> [REQUIREMENT]:
The required answer is the run of lines from the one holding "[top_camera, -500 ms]" to the end of the data below, copied exactly and free of pictures.

> [DATASET CONTENT]:

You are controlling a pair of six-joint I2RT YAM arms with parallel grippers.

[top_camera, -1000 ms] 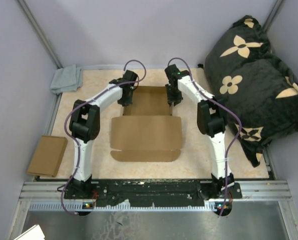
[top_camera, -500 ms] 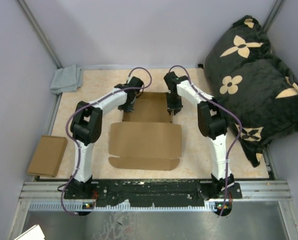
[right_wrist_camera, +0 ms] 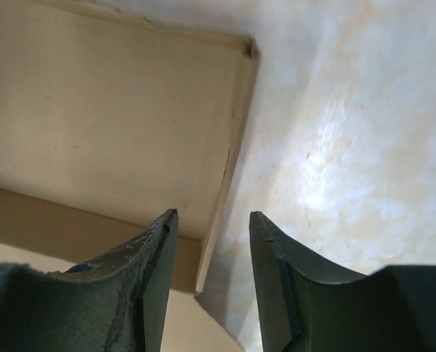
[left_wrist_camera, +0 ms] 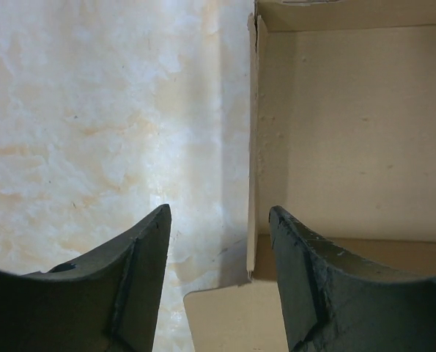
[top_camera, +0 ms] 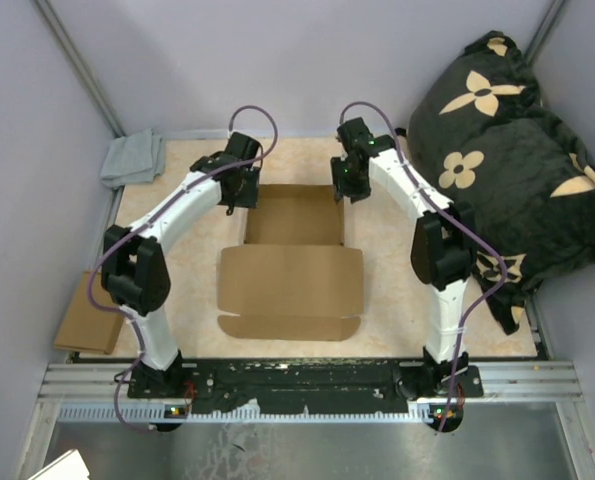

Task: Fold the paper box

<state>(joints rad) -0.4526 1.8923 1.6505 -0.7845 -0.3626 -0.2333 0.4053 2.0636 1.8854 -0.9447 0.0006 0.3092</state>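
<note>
as you look out from the arm bases, the paper box [top_camera: 292,275] lies in the middle of the bench [top_camera: 397,290], lid flap flat toward you, tray walls raised beyond. at its far corners your left hand [left_wrist_camera: 219,213] and right hand [right_wrist_camera: 212,216] both gape, a side wall between each one's fingers, gripping nothing.

In the top view, the left arm's elbow [top_camera: 132,275] hides the upper right part of the small cardboard rectangle [top_camera: 77,325] at the left of the frame. The black flowered cushion [top_camera: 507,150] runs off the right edge, and a white scrap [top_camera: 62,468] is cut by the bottom edge. Both wrist views crop the paper box [left_wrist_camera: 349,132] and their own fingers [right_wrist_camera: 144,293] at the frame edges.
</note>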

> [ANSWER FOR THIS EXERCISE]:
[top_camera, -500 ms] 
[right_wrist_camera, +0 ms] 
[left_wrist_camera, +0 ms] 
[top_camera, +0 ms] 

Task: Fold the paper box

<state>(joints rad) -0.4526 1.8923 1.6505 -0.7845 -0.3626 -0.2333 0.4053 2.0636 1.8854 -0.9447 0.0006 0.3092</state>
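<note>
as you look out from the arm bases, the paper box [top_camera: 292,275] lies in the middle of the bench [top_camera: 397,290], lid flap flat toward you, tray walls raised beyond. at its far corners your left hand [left_wrist_camera: 219,213] and right hand [right_wrist_camera: 212,216] both gape, a side wall between each one's fingers, gripping nothing.

In the top view, the left arm's elbow [top_camera: 132,275] hides the upper right part of the small cardboard rectangle [top_camera: 77,325] at the left of the frame. The black flowered cushion [top_camera: 507,150] runs off the right edge, and a white scrap [top_camera: 62,468] is cut by the bottom edge. Both wrist views crop the paper box [left_wrist_camera: 349,132] and their own fingers [right_wrist_camera: 144,293] at the frame edges.
</note>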

With this, the exercise is finished.